[Items listed in a dataset]
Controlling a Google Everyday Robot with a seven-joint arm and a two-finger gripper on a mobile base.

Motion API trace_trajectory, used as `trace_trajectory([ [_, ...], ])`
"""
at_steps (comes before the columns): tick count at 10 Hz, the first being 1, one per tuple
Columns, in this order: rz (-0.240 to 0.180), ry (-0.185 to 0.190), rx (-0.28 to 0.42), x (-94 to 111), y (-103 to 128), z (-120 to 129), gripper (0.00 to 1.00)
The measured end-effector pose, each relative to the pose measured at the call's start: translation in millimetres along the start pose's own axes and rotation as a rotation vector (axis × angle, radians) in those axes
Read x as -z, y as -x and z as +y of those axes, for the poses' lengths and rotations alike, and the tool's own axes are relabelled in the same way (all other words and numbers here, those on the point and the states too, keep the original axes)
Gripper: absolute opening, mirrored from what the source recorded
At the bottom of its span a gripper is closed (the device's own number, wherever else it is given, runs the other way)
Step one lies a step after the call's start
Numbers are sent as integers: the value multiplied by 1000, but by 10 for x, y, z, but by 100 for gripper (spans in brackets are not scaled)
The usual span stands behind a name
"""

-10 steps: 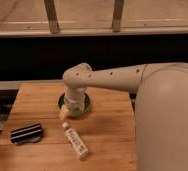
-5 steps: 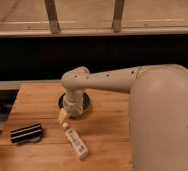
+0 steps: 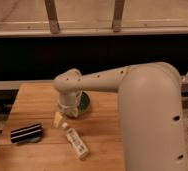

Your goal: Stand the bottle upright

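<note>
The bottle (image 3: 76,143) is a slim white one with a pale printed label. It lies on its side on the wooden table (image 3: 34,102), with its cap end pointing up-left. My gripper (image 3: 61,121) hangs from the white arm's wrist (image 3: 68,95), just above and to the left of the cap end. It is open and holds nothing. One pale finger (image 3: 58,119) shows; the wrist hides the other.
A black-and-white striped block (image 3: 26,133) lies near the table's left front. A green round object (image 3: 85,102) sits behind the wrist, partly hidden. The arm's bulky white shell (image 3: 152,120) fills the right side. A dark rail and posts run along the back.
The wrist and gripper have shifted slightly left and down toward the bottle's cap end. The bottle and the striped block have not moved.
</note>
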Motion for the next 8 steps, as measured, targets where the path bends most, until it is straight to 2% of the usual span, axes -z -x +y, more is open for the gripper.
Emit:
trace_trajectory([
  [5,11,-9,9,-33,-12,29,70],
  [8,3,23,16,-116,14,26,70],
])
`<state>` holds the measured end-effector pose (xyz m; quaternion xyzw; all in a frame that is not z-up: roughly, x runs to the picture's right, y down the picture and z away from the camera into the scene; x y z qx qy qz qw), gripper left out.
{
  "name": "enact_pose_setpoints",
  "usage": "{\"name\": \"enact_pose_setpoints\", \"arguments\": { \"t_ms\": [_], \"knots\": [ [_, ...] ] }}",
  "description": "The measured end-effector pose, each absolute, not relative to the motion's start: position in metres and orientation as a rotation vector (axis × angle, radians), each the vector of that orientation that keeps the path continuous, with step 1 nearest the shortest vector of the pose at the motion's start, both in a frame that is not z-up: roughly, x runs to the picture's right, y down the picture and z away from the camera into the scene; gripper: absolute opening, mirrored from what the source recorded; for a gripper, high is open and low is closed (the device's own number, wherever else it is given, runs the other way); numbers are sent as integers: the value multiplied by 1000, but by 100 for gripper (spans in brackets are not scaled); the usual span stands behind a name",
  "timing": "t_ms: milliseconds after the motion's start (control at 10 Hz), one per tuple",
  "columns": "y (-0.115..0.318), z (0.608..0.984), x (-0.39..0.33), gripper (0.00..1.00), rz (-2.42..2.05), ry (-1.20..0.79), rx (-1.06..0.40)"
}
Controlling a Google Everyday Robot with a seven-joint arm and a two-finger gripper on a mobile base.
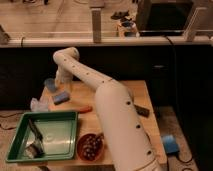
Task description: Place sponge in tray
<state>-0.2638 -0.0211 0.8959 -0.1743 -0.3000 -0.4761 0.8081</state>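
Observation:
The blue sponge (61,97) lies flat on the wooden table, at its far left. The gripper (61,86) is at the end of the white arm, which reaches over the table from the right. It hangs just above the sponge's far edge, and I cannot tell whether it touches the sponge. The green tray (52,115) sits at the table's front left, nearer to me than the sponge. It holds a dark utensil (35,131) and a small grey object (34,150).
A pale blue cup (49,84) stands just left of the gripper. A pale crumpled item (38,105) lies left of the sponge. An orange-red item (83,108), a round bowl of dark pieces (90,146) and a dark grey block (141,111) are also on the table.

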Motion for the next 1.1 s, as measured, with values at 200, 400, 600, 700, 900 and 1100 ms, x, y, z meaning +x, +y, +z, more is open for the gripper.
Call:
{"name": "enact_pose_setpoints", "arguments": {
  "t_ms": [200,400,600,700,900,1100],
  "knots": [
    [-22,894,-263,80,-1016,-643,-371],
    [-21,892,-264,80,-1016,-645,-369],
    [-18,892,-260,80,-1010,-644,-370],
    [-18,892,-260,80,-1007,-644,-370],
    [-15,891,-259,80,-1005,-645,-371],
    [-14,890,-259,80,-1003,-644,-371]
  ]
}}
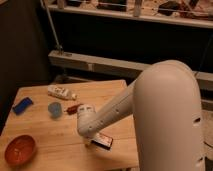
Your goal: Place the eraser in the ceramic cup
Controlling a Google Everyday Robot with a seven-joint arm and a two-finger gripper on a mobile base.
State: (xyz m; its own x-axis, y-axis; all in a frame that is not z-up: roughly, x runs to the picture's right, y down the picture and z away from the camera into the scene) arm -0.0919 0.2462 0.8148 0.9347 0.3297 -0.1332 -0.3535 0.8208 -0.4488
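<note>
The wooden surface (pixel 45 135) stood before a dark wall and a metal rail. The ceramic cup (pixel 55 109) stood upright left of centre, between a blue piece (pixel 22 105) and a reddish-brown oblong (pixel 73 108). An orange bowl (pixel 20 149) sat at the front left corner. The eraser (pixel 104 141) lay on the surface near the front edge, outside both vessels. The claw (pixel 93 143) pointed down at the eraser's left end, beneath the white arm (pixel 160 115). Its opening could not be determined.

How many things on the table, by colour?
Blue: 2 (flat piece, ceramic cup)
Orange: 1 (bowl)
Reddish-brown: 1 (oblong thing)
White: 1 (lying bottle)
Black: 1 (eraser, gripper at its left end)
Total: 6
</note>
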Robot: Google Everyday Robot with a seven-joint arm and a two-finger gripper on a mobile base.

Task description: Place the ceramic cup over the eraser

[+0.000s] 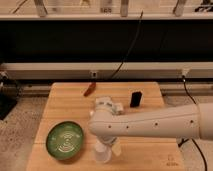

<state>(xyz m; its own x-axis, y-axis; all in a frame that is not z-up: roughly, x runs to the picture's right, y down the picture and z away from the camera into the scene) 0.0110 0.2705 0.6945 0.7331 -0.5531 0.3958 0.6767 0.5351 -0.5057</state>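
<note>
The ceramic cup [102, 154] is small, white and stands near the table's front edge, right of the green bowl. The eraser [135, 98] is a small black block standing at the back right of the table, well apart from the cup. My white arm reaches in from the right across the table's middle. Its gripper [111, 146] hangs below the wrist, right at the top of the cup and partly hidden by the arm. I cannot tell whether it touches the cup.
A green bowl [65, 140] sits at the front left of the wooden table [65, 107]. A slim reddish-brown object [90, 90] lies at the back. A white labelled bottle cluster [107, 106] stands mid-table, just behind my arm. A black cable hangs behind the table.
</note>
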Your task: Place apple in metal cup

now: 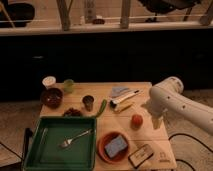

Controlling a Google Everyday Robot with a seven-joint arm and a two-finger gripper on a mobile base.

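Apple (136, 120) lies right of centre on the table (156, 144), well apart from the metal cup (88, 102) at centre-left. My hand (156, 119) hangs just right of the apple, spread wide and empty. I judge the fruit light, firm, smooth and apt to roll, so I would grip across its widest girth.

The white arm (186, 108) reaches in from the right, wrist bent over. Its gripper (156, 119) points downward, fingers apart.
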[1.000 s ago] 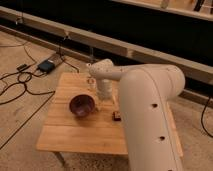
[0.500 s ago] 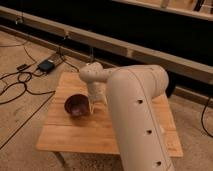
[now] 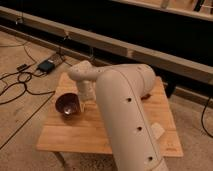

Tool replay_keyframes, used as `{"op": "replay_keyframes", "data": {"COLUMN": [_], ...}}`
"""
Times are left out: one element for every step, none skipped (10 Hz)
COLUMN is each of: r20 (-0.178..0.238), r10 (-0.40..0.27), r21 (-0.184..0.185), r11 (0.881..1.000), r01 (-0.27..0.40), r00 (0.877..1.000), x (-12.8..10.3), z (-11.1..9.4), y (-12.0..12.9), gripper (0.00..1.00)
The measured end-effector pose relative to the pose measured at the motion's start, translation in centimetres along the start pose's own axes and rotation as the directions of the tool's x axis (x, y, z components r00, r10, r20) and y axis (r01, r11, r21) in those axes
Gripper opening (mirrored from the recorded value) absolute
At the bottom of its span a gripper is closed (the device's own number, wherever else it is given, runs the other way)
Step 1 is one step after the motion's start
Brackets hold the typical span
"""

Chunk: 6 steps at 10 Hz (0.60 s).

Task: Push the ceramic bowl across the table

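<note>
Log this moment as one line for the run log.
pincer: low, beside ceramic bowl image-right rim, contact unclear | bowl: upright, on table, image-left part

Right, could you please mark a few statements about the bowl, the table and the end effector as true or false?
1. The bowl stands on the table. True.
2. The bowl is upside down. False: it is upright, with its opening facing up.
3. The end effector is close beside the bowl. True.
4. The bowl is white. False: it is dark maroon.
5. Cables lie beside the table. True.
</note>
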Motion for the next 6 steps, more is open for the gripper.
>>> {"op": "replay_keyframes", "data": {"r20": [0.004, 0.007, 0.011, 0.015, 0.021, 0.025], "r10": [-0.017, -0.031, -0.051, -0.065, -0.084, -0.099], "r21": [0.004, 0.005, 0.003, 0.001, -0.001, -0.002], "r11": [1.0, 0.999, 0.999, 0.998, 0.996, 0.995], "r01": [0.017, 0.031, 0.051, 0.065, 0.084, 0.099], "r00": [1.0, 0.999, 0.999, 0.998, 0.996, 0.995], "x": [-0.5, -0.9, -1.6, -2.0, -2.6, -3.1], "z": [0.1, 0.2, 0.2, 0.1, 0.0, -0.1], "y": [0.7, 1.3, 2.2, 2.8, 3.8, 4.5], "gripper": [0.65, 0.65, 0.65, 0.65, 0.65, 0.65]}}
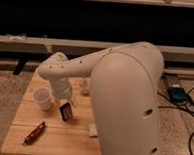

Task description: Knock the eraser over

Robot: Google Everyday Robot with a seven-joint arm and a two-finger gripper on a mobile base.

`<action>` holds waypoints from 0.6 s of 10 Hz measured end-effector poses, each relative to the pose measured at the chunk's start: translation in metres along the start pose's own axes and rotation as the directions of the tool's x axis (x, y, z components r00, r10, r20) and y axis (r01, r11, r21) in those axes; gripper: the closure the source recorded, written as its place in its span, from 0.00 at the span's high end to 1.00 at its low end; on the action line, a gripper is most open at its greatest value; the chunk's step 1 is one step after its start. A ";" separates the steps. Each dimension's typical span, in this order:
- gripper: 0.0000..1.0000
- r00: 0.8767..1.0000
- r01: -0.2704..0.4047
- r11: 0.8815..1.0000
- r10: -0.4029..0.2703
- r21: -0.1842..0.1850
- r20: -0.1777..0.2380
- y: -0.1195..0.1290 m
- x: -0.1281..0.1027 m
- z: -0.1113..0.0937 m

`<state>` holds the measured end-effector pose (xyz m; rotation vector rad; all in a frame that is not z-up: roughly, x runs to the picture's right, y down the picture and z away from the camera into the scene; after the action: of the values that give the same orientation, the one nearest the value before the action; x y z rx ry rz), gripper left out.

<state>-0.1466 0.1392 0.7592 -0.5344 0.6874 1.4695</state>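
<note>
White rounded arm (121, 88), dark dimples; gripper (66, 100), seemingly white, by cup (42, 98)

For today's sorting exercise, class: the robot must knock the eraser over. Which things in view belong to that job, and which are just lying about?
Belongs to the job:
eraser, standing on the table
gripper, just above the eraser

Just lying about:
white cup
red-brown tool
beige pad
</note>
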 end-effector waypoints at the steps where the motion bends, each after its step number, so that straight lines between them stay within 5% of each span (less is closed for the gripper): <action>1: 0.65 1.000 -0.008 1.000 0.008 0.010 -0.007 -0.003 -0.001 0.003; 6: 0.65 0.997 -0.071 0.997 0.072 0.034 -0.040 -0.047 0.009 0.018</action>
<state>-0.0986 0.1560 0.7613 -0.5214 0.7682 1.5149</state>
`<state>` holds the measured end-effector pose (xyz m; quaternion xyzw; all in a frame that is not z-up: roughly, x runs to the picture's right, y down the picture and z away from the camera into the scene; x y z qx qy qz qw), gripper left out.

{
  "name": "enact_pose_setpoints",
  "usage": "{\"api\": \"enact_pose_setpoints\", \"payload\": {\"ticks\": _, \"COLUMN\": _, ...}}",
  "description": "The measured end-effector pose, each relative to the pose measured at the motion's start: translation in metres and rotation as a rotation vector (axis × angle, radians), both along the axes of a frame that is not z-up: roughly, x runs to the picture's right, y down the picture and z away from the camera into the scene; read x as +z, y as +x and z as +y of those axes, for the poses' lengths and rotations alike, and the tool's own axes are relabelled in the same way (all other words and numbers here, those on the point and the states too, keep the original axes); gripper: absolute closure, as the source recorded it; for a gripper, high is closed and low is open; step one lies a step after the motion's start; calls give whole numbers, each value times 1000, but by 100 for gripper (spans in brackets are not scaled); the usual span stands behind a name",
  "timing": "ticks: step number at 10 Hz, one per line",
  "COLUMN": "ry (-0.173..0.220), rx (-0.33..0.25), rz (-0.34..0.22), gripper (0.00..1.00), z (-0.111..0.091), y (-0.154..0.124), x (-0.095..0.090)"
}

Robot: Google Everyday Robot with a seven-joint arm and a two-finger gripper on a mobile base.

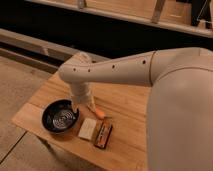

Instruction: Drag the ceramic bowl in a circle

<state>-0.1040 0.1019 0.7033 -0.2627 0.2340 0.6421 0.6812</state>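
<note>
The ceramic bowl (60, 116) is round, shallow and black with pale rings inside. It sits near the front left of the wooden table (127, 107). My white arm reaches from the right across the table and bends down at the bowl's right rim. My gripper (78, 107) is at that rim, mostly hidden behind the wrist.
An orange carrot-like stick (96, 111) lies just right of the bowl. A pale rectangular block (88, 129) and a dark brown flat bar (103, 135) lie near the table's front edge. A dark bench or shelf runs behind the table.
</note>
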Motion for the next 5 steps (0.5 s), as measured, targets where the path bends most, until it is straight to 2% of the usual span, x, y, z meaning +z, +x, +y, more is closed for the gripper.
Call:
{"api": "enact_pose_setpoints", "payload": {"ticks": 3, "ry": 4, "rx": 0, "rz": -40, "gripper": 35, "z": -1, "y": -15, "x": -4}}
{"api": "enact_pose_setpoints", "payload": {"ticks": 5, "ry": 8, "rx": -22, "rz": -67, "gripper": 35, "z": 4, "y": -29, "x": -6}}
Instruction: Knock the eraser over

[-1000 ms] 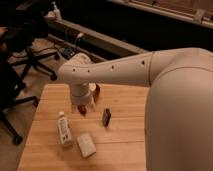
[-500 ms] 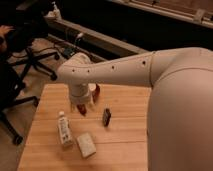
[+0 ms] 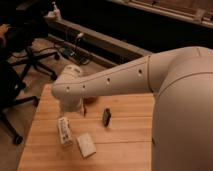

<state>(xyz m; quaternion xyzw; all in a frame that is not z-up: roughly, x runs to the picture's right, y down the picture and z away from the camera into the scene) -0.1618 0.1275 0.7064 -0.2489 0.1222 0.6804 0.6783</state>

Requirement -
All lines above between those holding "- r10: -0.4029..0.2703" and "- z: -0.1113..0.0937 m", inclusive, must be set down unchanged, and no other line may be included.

Task answer -
- r10: -0.4029..0.2703
- r21: -0.1842..0.1850
- r20: -0.1777..0.2380
- y: -0.1195..0.1290 m
- x: -0.1281..0.1027 m
- z: -0.1113..0.0937 m

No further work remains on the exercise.